§ Exercise objective: Every record that follows must be duplicated exactly, with images left out.

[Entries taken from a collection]
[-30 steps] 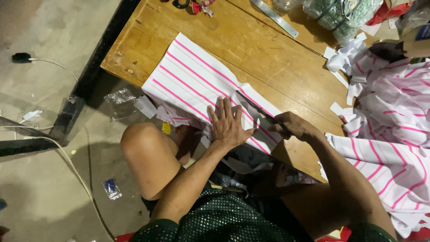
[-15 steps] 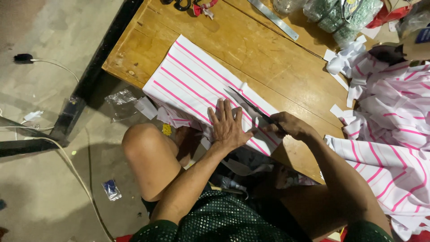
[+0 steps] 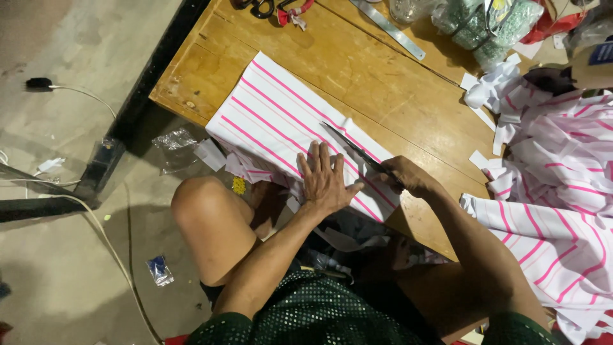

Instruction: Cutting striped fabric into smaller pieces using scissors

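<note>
Fabric: I see a white sheet with pink stripes [image 3: 281, 121] lying flat at the near left part of the wooden table [image 3: 396, 83], its near edge hanging over the table's rim. I judge it thin, light and limp, likely to slide and pucker unless pinned flat close beside the cut.
Left hand: my left hand [image 3: 325, 182] lies palm down, fingers spread wide, pressing the sheet.
Scissors: dark blades [image 3: 354, 148] point up-left across the stripes, just beside that hand.
Right hand: my right hand [image 3: 408, 177] is closed around the scissor handles.
Change: the blades now reach a little farther along the sheet than a second ago; the left hand has barely shifted.
</note>
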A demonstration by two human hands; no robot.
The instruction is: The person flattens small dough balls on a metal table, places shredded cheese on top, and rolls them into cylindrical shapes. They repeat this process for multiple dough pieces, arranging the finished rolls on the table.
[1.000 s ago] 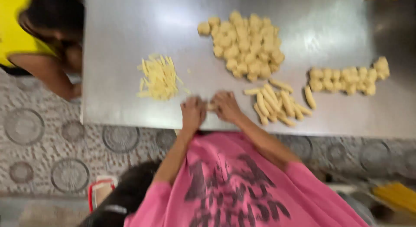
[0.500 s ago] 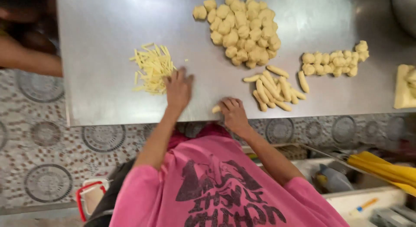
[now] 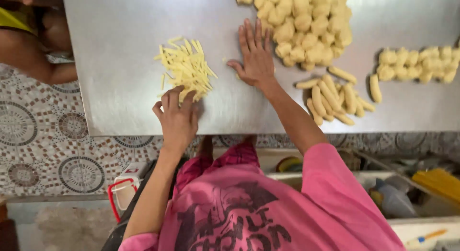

§ Reply to the exercise:
[-30 steps] 
[-15 steps] 
[+0 steps] 

Instruction: Cutting striped fabric into smaller pieces using scissors

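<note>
Fabric: I see a white sheet with pink stripes [image 3: 281, 121] lying flat at the near left part of the wooden table [image 3: 396, 83], its near edge hanging over the table's rim. I judge it thin, light and limp, likely to slide and pucker unless pinned flat close beside the cut.
Left hand: my left hand [image 3: 325, 182] lies palm down, fingers spread wide, pressing the sheet.
Scissors: dark blades [image 3: 354, 148] point up-left across the stripes, just beside that hand.
Right hand: my right hand [image 3: 408, 177] is closed around the scissor handles.
Change: the blades now reach a little farther along the sheet than a second ago; the left hand has barely shifted.
</note>
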A demonstration by two human hands; no robot.
The instruction is: The person flattens small dough balls on a metal table, places shredded cheese on top, and rolls them into cylindrical shapes. They repeat this process for multiple dough pieces, arranging the finished rolls on the table.
[1.000 s ago] 
[0.500 s ago] 
[now] 

No further output is expected here.